Aim of the exercise: Could you find each line of the data below that contains the word "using" and copy those lines?

Supplied records:
# # # # #

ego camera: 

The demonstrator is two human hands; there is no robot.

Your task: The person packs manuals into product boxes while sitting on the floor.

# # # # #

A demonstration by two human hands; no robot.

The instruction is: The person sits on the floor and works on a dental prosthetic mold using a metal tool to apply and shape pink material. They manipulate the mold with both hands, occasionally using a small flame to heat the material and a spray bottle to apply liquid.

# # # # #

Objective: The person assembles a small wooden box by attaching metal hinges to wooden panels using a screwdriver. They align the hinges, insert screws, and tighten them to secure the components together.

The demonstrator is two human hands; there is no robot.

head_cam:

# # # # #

Problem solution:
The instruction is: The person sits on the floor and works on a dental prosthetic mold using a metal tool to apply and shape pink material. They manipulate the mold with both hands, occasionally using a small flame to heat the material and a spray bottle to apply liquid.
Objective: The person assembles a small wooden box by attaching metal hinges to wooden panels using a screwdriver. They align the hinges, insert screws, and tighten them to secure the components together.

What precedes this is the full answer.